Age-verification laws collapse these two questions into one centralized answer. The result is predictable. A platform, browser vendor, app store, operating-system provider, or identity intermediary is asked to enforce what is presented as a child-protection policy, even though no centralized actor can replace the judgment of a parent, a school, or a local community.

This is the wrong abstraction. It treats an educational and social problem as if it were only an authentication problem.

It also fails on its own terms. The bypasses are obvious: VPNs, borrowed accounts, purchased credentials, fake credentials, and tricks against age-estimation systems. A control that is easy to evade but expensive to impose is not a serious compromise: it is an error or, one may say, a corporate data-grab.
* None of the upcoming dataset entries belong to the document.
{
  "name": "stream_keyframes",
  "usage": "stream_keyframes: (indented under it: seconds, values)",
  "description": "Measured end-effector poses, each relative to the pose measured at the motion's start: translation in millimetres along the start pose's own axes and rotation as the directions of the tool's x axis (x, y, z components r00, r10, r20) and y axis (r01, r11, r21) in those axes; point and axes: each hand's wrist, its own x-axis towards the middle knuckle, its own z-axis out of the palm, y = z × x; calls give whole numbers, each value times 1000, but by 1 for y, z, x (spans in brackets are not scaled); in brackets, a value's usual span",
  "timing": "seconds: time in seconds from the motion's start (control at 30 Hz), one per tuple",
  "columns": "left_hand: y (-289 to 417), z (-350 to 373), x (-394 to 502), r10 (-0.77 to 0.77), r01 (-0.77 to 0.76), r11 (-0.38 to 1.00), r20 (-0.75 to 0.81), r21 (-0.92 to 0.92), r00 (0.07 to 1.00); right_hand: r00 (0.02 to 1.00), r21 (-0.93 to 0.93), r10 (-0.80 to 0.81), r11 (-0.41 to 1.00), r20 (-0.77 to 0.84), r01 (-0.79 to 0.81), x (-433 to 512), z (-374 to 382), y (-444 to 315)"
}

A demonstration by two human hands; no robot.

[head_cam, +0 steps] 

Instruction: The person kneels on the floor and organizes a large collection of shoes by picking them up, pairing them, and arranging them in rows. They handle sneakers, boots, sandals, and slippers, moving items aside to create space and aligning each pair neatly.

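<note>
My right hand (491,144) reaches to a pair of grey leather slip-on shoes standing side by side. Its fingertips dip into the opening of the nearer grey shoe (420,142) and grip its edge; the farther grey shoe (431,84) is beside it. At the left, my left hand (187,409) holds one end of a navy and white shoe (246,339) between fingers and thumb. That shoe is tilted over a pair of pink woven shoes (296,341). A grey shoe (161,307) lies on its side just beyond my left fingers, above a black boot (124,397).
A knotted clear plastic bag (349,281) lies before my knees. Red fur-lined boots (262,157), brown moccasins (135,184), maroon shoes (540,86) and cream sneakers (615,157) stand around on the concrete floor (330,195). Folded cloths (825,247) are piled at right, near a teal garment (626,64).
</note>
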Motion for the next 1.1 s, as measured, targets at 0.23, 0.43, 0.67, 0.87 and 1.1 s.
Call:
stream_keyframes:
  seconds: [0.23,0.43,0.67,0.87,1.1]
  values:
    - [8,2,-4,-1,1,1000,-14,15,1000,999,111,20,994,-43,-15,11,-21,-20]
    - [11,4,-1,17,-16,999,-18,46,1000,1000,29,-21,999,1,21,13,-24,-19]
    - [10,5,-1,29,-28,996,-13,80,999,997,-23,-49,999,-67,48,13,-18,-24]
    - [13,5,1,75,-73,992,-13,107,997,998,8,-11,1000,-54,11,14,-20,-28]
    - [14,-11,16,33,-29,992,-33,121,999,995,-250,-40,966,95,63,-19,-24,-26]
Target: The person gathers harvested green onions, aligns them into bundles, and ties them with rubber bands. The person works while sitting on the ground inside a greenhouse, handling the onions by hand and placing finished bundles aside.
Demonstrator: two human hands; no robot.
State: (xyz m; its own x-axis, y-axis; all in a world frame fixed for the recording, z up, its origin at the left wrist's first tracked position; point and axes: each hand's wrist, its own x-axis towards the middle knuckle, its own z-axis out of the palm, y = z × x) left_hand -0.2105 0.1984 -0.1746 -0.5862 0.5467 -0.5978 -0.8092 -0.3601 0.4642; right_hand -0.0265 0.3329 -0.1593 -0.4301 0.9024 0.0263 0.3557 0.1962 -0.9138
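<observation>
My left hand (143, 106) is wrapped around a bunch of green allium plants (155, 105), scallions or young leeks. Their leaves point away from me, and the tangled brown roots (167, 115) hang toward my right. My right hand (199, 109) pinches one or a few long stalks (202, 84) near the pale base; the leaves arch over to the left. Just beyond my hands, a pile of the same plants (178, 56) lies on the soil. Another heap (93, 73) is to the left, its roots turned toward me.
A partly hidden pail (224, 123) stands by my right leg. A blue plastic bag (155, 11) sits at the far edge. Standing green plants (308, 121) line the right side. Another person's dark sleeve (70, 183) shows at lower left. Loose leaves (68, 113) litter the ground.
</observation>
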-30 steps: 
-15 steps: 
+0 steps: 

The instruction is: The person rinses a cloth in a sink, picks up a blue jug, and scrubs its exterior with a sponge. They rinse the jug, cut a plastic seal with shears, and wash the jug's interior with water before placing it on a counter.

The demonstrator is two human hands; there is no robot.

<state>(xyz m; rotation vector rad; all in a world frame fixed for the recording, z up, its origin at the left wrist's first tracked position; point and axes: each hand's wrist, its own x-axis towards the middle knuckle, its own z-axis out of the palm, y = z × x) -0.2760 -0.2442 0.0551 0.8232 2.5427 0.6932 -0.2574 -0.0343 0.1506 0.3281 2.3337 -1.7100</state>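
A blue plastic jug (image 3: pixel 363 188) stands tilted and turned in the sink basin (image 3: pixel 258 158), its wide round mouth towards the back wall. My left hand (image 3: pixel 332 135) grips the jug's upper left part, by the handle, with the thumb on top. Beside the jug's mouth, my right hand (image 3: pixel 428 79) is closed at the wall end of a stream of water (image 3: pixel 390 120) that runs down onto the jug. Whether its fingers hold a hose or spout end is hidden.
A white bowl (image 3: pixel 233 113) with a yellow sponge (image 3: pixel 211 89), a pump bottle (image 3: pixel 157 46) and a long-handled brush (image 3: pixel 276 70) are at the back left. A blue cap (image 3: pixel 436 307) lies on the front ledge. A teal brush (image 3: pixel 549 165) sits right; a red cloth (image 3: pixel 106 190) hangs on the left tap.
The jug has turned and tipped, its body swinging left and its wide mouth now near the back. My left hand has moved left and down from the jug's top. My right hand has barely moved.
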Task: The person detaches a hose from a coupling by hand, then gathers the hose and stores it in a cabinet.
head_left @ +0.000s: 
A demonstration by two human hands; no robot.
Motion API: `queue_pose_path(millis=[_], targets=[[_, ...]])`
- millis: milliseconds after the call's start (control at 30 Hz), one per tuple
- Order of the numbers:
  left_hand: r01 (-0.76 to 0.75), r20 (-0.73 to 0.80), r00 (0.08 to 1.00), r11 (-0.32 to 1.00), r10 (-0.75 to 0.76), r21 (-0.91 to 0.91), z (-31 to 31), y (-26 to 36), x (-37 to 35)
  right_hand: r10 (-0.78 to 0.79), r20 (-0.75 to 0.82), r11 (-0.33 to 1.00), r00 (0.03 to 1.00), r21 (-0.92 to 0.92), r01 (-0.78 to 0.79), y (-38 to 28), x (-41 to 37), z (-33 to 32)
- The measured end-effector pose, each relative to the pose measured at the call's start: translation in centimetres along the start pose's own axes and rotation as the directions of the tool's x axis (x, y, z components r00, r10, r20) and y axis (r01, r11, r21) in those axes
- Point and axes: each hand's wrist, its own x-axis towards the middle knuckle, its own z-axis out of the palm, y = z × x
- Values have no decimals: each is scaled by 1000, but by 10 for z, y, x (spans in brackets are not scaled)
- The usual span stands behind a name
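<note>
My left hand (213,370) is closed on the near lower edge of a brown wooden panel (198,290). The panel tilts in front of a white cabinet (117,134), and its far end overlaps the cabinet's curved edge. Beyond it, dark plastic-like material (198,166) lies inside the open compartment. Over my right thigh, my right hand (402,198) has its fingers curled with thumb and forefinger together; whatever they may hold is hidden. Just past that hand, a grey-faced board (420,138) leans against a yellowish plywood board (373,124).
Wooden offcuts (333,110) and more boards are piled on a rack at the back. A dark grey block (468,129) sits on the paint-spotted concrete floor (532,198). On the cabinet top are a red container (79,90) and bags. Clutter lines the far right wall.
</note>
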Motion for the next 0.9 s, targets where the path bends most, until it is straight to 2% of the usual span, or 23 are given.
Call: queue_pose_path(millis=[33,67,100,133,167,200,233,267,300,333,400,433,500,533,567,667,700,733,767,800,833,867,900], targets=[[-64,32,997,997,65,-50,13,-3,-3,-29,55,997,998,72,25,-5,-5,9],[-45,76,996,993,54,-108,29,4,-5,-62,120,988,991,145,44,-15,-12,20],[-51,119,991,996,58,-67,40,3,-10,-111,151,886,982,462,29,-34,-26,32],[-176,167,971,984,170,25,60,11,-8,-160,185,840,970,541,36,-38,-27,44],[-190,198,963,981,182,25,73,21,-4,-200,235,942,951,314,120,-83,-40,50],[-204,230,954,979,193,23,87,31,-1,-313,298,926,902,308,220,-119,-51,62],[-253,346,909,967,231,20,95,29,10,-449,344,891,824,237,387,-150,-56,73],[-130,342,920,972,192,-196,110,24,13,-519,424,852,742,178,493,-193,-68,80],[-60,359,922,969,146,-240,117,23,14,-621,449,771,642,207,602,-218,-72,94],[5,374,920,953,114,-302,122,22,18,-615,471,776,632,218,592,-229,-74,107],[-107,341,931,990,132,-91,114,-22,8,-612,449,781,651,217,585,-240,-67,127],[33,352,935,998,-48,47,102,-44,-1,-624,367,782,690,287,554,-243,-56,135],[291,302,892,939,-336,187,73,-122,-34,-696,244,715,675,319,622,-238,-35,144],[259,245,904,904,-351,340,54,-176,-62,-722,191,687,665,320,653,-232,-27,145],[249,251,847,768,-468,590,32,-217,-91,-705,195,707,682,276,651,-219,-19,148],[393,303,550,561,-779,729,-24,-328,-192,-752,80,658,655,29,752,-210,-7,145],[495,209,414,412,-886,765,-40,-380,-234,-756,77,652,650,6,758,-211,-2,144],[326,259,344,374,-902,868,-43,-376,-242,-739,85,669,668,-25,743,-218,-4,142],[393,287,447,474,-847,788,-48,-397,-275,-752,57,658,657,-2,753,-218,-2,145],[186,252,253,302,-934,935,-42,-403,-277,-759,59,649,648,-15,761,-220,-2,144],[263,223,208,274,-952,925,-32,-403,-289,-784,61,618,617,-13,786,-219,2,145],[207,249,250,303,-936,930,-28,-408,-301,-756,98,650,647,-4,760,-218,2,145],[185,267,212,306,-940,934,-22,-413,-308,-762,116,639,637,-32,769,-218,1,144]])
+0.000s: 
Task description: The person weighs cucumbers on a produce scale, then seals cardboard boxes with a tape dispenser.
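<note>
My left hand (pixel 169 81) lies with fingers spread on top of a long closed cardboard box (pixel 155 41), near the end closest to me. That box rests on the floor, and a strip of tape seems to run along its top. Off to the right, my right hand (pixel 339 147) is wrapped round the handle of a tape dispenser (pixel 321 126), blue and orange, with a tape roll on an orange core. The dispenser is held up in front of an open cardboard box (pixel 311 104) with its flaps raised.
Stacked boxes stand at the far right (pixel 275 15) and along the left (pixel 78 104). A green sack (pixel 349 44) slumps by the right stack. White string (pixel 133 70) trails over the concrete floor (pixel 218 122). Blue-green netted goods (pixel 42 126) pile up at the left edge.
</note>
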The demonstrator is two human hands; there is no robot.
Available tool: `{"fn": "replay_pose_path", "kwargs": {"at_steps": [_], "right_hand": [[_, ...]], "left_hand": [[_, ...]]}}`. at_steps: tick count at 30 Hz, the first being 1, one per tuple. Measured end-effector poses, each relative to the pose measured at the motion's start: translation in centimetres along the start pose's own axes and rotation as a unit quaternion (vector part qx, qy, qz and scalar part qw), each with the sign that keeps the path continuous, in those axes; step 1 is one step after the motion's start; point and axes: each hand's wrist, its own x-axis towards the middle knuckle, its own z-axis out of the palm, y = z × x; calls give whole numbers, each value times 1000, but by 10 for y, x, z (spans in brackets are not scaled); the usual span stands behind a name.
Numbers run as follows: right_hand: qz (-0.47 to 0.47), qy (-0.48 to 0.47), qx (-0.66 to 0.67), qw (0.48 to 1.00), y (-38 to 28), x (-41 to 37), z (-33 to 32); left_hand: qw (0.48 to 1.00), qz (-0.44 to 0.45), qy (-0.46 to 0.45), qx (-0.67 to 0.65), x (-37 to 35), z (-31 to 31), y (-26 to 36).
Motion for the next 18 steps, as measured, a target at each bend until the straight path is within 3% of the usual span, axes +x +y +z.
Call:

I traced $2 billion in nonprofit grants and 45 states of lobbying records to figure out who's behind the age verification bills. The answer involves a company that profits from your data writing laws that collect more of it.
by u/Ok_Lingonberry3296 in linux

A sprawling OSINT investigation arguing that parts of the US age-verification push are being shaped by corporate lobbying and opaque advocacy networks, while pushing surveillance down into the operating system layer.

The price is high and paid by everyone. More identity checks. More metadata. More logging. More vendors in the middle. More friction for people who lack the right device, the right papers, or the right digital skills. This is not a minor safety feature. It is a new control layer for the network.

And once that layer exists, it rarely stays confined to age. Infrastructure built for one attribute is easily reused for others: location, citizenship, legal status, platform policy, or whatever the next panic demands. This is how a limited check becomes a general gate.

The better path is simpler: separate the problems.

Moderate content close to the endpoint: in the browser, on the device, on the school network, or through trusted local lists. Keep guardianship where it belongs: with parents, teachers, schools, and communities that can make contextual decisions, authorize exceptions, and adjust over time.

The operating system can help here, but only as a local policy surface under the control of users and guardians. It should not become a universal age-broadcasting layer for apps and remote services. That is the architectural line that matters.

Most of the harms invoked in this debate do not come from the mere existence of content online. They come from recommendation systems, dark patterns, addictive metrics, and business models that reward amplification without responsibility. If the goal is to protect minors, that is where regulation should bite.

Children need protection. The internet does not need a permission system.

If we are serious about reducing harm, we should stop asking how to identify everyone and start asking how to strengthen local control without turning the network into a checkpoint.